Hypomagnesemia. When treated with proton pump inhibitors for at least 3 months, cases of symptomatic or asymptomatic hypomagnesemia have been reported in rare cases. In most cases, these reports were received one year after therapy. Serious adverse events included tetany, arrhythmia, and seizures. Most patients required treatment for hypomagnesemia, including magnesium replacement and discontinuation of proton pump inhibitor therapy. In patients who will be receiving long-term treatment or who are taking proton pump inhibitors with drugs such as digoxin or drugs that can cause hypomagnesemia (eg, diuretics), healthcare providers should monitor magnesium levels before starting treatment with proton pump inhibitors and during treatment.
Fractures. Observational studies suggest that treatment with proton pump inhibitors may increase the risk of osteoporosis-related fractures of the hip, wrist, and spine. The risk of fractures was increased in patients taking high doses of proton pump inhibitors for a year or more.
Active ingredient
Rabeprazole
Composition
1 tablet contains:
Active substance:
rabeprazole sodium 10 mg;
Excipients:
magnesium oxide;
mannitol;
corn starch;
povidone K30;
low-substituted hyprolose;
sodium stearyl fumarate;
Enteric coating:
cellacephate; titanium dioxide; red iron oxide dye.
Pregnancy
Rabeprazole should not be prescribed to pregnant women (there are no data on the safety of rabeprazole during pregnancy).
Breastfeeding should be stopped during treatment.

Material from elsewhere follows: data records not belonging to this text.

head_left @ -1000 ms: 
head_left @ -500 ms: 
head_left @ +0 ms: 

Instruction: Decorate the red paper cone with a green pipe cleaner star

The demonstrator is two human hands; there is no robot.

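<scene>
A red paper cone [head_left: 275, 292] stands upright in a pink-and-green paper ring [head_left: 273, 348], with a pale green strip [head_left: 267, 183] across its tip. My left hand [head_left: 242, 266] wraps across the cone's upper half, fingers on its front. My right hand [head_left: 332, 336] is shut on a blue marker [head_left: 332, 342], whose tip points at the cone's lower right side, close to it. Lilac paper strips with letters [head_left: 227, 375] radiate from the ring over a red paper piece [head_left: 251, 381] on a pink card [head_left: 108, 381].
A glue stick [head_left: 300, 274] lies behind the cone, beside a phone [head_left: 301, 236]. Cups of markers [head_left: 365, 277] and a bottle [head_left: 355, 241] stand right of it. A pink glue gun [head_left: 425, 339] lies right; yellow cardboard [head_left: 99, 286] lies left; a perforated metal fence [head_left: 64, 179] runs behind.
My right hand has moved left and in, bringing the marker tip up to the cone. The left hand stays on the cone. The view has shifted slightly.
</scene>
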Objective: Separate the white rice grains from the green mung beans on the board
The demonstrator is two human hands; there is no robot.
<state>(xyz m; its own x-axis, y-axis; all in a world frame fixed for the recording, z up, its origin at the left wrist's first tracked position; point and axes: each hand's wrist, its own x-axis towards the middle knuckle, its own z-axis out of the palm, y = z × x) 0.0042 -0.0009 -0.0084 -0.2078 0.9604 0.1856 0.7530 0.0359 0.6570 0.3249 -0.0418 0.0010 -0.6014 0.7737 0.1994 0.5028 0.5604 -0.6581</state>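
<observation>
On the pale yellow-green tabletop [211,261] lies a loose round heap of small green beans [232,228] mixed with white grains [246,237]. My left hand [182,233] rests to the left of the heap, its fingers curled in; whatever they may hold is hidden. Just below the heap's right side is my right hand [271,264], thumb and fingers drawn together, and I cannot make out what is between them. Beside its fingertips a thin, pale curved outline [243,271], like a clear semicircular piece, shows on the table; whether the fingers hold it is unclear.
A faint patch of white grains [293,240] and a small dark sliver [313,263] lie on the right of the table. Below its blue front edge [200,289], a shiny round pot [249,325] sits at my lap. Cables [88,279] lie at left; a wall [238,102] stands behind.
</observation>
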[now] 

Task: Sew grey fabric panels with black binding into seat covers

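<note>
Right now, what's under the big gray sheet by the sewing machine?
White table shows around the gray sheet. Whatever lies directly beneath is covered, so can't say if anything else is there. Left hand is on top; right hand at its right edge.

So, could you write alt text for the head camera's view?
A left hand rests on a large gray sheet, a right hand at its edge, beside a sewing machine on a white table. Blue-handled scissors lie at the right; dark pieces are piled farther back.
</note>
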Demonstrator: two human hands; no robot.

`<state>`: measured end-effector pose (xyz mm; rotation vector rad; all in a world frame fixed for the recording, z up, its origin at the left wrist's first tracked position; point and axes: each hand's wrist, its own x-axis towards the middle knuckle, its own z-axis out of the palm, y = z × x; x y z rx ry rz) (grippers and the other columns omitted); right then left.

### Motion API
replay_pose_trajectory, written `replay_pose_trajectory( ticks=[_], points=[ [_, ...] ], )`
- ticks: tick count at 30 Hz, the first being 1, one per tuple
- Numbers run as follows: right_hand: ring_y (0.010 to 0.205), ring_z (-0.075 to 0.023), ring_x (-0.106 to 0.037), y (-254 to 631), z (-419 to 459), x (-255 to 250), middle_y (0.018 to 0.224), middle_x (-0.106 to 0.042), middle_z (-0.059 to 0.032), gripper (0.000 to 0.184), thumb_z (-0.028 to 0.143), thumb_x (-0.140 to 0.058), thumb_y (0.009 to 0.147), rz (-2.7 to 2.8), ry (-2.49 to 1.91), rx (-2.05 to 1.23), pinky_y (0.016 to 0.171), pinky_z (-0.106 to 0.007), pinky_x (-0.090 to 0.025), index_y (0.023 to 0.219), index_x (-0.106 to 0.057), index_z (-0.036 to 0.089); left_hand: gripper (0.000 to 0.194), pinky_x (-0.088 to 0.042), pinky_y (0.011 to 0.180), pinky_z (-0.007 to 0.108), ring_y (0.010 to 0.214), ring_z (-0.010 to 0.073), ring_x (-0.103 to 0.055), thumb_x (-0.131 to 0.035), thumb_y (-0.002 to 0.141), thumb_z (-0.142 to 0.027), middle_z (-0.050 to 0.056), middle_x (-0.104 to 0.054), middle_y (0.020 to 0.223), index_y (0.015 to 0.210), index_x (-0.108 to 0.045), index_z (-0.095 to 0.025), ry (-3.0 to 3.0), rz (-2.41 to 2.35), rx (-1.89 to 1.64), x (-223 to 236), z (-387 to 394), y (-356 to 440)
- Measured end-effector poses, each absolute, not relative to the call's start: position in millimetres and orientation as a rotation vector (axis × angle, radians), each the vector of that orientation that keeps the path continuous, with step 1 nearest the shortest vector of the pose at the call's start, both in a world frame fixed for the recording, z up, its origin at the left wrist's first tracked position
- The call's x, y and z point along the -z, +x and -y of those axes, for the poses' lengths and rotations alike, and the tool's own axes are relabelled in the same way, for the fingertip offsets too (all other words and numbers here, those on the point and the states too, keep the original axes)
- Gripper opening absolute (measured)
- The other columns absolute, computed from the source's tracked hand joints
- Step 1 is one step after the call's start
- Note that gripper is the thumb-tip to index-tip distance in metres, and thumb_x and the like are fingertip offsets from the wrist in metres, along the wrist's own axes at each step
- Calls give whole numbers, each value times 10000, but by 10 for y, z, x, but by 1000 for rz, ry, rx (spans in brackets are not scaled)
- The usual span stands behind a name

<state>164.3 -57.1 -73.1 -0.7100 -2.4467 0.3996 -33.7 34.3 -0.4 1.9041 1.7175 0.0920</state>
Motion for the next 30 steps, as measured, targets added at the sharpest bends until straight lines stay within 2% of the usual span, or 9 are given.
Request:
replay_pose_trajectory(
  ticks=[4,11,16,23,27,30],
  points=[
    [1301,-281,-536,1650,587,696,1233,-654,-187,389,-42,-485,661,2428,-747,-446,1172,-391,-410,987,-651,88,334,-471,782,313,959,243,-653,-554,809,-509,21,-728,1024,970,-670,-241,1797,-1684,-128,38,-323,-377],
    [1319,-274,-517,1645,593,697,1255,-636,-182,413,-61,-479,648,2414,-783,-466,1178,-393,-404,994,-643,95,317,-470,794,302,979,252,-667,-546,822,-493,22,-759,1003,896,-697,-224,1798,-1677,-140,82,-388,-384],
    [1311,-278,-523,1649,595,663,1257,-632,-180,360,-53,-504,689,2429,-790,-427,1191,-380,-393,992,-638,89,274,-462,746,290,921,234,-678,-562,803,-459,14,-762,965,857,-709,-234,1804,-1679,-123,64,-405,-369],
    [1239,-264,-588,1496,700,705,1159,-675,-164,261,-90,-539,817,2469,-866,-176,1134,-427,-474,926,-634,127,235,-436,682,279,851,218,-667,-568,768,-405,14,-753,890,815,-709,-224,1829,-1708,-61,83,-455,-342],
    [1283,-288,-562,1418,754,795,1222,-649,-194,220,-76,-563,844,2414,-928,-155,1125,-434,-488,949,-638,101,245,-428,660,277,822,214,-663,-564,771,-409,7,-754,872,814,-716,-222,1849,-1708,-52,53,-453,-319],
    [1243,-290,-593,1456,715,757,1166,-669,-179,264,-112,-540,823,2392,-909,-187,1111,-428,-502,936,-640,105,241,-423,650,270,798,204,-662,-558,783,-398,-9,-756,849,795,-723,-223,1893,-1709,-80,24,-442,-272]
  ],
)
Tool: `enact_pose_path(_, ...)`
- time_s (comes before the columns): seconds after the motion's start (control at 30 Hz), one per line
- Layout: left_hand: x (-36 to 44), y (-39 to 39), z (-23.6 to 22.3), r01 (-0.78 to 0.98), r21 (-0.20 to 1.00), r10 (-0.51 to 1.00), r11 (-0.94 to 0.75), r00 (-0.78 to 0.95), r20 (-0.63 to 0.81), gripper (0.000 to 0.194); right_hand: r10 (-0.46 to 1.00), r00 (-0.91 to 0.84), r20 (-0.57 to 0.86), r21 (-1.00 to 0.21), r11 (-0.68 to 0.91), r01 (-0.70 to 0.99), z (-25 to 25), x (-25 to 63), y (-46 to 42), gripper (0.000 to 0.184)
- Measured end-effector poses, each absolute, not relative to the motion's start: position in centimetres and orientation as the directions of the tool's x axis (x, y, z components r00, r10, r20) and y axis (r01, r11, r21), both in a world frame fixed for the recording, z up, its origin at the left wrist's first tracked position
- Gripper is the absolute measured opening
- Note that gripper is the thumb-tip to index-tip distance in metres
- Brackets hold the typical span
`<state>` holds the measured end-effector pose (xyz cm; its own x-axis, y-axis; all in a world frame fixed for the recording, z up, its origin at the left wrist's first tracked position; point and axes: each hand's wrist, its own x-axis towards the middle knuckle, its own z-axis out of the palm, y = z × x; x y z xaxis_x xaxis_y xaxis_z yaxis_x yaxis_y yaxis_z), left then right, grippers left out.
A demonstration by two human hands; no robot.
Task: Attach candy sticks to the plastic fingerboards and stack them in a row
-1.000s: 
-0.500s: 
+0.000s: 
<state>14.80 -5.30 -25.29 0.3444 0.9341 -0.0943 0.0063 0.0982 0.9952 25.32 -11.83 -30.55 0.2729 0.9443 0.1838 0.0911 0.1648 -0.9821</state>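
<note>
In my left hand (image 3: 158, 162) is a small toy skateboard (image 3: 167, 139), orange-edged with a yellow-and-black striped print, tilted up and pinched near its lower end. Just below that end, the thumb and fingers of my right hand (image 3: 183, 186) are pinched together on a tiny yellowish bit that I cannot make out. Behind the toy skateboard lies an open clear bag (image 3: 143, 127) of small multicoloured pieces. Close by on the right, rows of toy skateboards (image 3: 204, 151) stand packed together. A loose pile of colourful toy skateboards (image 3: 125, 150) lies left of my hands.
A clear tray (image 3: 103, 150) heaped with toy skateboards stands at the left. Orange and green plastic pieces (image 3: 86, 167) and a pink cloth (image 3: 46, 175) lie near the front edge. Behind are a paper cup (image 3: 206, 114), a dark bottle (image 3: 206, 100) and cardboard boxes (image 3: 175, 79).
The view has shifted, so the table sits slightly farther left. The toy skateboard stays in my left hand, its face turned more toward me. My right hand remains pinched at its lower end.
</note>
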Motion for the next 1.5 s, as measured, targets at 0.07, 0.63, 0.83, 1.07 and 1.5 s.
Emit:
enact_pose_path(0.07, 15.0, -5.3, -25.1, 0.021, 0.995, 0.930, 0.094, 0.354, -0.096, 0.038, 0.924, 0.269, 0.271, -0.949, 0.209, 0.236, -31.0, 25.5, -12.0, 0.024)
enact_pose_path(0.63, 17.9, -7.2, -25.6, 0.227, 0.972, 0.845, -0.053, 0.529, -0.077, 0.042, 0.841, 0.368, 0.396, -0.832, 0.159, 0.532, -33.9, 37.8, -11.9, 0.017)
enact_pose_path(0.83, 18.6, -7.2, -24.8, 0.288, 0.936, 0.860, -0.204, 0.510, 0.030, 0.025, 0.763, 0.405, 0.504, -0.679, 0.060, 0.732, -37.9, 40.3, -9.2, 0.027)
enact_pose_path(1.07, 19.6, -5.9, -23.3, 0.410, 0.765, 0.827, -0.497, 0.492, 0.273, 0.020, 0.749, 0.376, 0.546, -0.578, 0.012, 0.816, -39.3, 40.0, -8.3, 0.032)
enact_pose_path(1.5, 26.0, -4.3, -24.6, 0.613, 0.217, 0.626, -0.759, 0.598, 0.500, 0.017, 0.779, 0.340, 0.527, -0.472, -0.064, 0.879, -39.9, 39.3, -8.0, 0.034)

It is not known whether rabeprazole is excreted in breast milk.
Appropriate studies have not been conducted in lactating women.
Contraindications
pregnancy;
breast-feeding;
children and adolescents up to 18 years of age;
hypersensitivity to rabeprazole, benzimidazoles or other components of the drug.
The drug should be prescribed with caution in cases of severe liver failure and severe renal failure.
Side Effects
abdominal pain, nausea, loose stools or constipation
headache, dizziness
runny nose, cough
decrease in the number of leukocytes, blood platelets
allergic reactions.
Interaction
The drug Khairabezol does not interact with liquid antacids.
If drowsiness occurs, you should avoid driving and other activities that require increased concentration.
When taken together, the drug Khairabezol reduces the effect.
Overdose
Symptoms: There is minimal evidence of intentional or accidental overdose. There have been no cases of severe overdose of rabeprazole.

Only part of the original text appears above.